How to complete this task
Could the data below be printed out exactly, with the pictures left out?

*** Block opens ***

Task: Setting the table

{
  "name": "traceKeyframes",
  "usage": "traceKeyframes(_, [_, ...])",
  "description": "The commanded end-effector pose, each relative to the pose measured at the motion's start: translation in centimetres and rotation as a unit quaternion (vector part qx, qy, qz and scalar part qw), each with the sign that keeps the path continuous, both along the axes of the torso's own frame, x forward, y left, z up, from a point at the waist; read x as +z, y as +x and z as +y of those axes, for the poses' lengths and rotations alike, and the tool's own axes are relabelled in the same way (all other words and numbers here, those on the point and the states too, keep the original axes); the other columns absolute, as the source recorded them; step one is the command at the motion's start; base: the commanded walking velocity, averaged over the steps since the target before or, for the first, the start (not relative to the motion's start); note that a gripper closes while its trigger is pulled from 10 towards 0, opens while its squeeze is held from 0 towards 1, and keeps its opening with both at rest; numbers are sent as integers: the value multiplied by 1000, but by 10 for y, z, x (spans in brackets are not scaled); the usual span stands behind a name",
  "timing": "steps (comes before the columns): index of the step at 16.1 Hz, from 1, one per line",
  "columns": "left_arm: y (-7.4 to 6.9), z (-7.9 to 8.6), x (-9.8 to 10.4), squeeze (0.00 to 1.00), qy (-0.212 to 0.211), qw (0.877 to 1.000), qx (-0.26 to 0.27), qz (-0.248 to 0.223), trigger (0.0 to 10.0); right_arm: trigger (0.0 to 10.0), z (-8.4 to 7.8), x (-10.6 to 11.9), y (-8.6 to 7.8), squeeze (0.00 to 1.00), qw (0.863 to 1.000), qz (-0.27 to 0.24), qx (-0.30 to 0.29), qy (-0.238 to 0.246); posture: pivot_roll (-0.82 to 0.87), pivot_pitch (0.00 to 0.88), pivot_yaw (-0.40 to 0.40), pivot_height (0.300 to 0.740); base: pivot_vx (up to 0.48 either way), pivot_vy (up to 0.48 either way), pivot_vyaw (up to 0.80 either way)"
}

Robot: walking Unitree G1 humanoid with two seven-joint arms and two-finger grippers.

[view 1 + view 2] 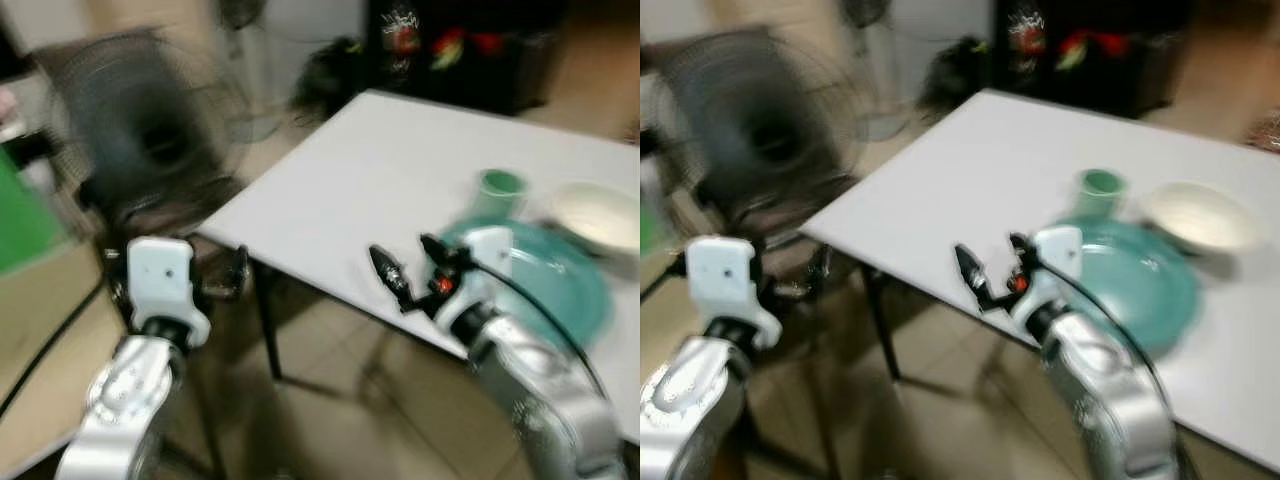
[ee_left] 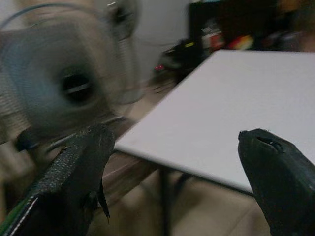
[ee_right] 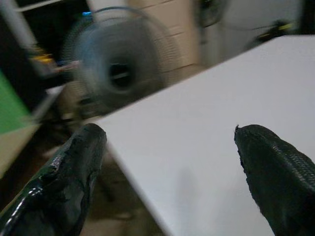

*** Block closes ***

Answer to this problem
Task: Setting the table

{
  "name": "traceKeyframes",
  "usage": "traceKeyframes(_, [_, ...])",
  "description": "The commanded end-effector pose, each relative to the pose measured at the motion's start: translation in centimetres and rotation as a unit quaternion (vector part qx, qy, qz and scalar part qw), each with the sign that keeps the path continuous, both along the axes of the torso's own frame, x forward, y left, z up, from a point at the waist; read x as +z, y as +x and z as +y of those axes, for the poses' lengths and rotations alike, and the tool's own axes are relabelled in the same way (all other words and numbers here, those on the point and the states too, keep the original axes); the other columns absolute, as the source recorded them; step one is the command at the motion's start; base: the commanded walking velocity, averaged over the steps since the target before or, for the first, the start (not relative to the motion's start); note that a gripper closes while its trigger is pulled from 10 towards 0, opens while its squeeze is held from 0 towards 1, and keeps its opening with both at rest; numbers are sent as integers: the value multiplied by 1000, but by 10 for y, z, x (spans in brackets are not scaled); the usual span stands behind a name",
  "timing": "steps (comes before the columns): index of the step at 16.1 Hz, from 1, one per line",
  "columns": "left_arm: y (-7.4 to 6.9), z (-7.9 to 8.6), x (-9.8 to 10.4), squeeze (0.00 to 1.00), qy (-0.212 to 0.211), qw (0.877 to 1.000), qx (-0.26 to 0.27), qz (-0.248 to 0.223), trigger (0.0 to 10.0); right_arm: trigger (0.0 to 10.0), z (-8.4 to 7.8), x (-10.6 to 11.9), y (-8.6 to 7.8), squeeze (0.00 to 1.00), qw (0.863 to 1.000), qz (-0.27 to 0.24), qx (-0.30 to 0.29), qy (-0.238 to 0.246); posture: pivot_roll (-0.82 to 0.87), pivot_pitch (0.00 to 0.88), pivot_yaw (-0.40 to 0.40), pivot_height (0.300 to 0.740); base: pivot_vx (up to 0.48 either way), pivot_vy (up to 0.48 either way), pivot_vyaw (up to 0.80 either way)"
}

Robot: walking Unitree G1 humanoid with two seven-joint arms and two-finger grippers.

[view 1 + view 2] 
[ee_left] 
[ee_right] 

The output requires no further additions.